Smartphone and tablet security tips

ICSA Labs is offering a series of tips that businesses and consumers can use to protect themselves from security risks aimed at smartphones, tablets and apps.

1. Only buy apps from recognized app stores. Apps from unofficial third-party stores and applications downloaded from peer-to-peer sites are much more likely to contain malware than apps sanctioned by official vendor stores such as the Android App Market or Apple App Store.

2. Think twice about accepting “permissions.” Most applications, legitimate as well as malicious ones, require users to accept several “permissions” before the apps are installed. Check carefully to be sure that the app comes from a legitimate source.

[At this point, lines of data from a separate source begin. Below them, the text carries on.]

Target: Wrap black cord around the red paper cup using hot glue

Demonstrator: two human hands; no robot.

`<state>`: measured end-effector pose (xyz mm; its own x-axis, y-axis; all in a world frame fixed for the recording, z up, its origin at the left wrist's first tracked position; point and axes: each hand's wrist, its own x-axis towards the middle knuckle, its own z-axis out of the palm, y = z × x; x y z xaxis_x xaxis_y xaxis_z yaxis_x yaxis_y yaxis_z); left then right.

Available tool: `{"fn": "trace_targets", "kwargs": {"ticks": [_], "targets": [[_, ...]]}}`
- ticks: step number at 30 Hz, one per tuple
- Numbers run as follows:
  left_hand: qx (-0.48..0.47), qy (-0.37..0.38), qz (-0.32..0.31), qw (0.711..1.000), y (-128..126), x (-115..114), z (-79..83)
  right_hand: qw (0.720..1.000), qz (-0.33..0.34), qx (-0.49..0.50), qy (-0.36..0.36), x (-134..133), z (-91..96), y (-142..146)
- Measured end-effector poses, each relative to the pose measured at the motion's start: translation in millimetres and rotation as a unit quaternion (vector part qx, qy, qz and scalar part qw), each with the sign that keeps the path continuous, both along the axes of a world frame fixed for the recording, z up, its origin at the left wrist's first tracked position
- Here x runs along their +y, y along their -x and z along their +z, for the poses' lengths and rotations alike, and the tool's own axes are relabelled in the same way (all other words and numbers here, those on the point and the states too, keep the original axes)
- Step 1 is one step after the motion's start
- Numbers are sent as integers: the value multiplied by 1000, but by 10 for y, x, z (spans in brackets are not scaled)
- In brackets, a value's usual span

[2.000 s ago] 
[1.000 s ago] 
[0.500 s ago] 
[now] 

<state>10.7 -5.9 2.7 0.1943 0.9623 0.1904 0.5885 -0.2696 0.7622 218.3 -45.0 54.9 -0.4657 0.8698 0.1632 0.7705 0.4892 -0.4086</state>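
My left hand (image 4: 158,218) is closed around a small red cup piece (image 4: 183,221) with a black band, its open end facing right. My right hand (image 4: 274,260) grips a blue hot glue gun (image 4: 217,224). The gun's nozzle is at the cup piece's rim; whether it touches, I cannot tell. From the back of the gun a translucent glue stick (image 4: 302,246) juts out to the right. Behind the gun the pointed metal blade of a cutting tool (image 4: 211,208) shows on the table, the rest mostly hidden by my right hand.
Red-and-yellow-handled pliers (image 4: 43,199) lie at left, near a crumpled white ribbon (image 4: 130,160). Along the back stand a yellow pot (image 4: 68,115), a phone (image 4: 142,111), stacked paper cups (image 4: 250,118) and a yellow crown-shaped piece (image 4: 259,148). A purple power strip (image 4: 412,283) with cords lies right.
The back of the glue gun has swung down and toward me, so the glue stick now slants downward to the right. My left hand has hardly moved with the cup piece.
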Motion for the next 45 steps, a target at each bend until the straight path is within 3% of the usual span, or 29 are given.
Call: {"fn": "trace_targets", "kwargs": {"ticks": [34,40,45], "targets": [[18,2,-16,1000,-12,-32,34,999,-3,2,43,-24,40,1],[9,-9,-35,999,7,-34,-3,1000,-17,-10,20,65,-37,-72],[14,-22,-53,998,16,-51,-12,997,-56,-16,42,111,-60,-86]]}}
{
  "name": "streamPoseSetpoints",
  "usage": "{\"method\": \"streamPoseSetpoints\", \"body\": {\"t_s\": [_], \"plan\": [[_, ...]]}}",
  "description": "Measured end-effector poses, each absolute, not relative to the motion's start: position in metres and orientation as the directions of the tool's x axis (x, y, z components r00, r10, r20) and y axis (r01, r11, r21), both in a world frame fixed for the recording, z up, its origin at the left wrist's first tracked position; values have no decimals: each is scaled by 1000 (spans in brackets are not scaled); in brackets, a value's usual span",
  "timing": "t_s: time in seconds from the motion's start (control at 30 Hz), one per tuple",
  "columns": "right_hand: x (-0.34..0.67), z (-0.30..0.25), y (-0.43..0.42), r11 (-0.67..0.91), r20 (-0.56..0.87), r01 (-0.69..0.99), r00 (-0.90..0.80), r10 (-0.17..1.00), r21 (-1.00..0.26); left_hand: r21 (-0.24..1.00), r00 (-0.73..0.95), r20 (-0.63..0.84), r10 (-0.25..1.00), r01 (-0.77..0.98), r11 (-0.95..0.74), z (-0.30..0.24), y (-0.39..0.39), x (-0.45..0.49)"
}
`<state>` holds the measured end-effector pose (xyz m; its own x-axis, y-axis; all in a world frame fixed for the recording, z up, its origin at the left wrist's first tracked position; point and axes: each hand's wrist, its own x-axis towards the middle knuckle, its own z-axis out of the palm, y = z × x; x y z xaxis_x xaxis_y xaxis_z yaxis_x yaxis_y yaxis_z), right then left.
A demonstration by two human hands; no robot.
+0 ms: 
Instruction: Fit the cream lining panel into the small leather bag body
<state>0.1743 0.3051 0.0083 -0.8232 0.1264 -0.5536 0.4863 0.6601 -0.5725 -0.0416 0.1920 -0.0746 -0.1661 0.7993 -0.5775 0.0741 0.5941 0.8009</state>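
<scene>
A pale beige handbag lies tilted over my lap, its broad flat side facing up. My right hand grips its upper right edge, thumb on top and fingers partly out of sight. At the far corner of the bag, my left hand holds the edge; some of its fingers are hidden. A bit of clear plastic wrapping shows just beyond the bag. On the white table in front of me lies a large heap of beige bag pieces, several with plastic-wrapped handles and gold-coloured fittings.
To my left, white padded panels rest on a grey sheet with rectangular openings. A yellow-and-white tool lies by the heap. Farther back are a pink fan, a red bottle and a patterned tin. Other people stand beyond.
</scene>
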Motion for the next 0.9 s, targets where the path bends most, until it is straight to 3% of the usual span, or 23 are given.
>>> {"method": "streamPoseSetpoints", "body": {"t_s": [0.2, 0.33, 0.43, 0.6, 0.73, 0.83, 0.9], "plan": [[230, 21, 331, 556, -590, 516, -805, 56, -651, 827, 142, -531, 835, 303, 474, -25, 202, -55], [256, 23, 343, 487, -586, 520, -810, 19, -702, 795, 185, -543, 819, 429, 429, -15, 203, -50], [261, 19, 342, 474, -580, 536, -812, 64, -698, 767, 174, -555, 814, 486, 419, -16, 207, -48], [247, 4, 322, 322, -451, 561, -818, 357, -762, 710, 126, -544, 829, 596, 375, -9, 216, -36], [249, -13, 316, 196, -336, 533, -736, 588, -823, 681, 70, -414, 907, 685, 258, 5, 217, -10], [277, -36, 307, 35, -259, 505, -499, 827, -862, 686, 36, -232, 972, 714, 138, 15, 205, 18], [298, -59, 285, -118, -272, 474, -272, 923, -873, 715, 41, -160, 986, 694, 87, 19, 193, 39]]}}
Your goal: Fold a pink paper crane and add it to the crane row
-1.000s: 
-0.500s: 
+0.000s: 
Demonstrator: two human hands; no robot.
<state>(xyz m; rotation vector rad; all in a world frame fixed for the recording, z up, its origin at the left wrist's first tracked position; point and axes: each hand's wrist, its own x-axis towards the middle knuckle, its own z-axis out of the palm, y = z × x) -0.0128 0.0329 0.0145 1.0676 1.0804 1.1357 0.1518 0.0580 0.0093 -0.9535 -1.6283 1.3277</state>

3. Monitor bills for irregular charges. If attackers gain access to personal information stored on your phone, they can quickly rack up charges by sending “silent” text messages to high-priced call services. For example, if the Android Trojan GGTracker is inadvertently installed on a device, it can sign up users, without their knowledge, for premium text messaging services.

4. Employ security policies to protect employer-issued devices. Employers should enforce password-based access and require voice mail codes so that only authorized users can access data on employer-issued devices.

5. Be mindful that more and more employees bring their personal devices to work. Companies therefore must have security systems and policies in place to safeguard their business environment and prevent access to company networks from employees’ personal devices.

6. Remember that mobile devices are tiny handheld PCs. Many security threats that apply to traditional computers also apply to mobile devices, such as smartphones and tablets, and consumers should take necessary measures to protect themselves. One way to do this is to install anti-malware software on mobile devices and enable VPN functionality.

7. Protect your mobile phone password and voicemail pin. If your mobile phone does not currently have a password, add one that is at least six digits. Try to choose a unique password that is not already used across other systems and accounts. Do not use repeating digits in passwords or voice mail pins. Remember that your provider will never request your voice mail pin, so do not be tempted to provide it to anyone who requests it.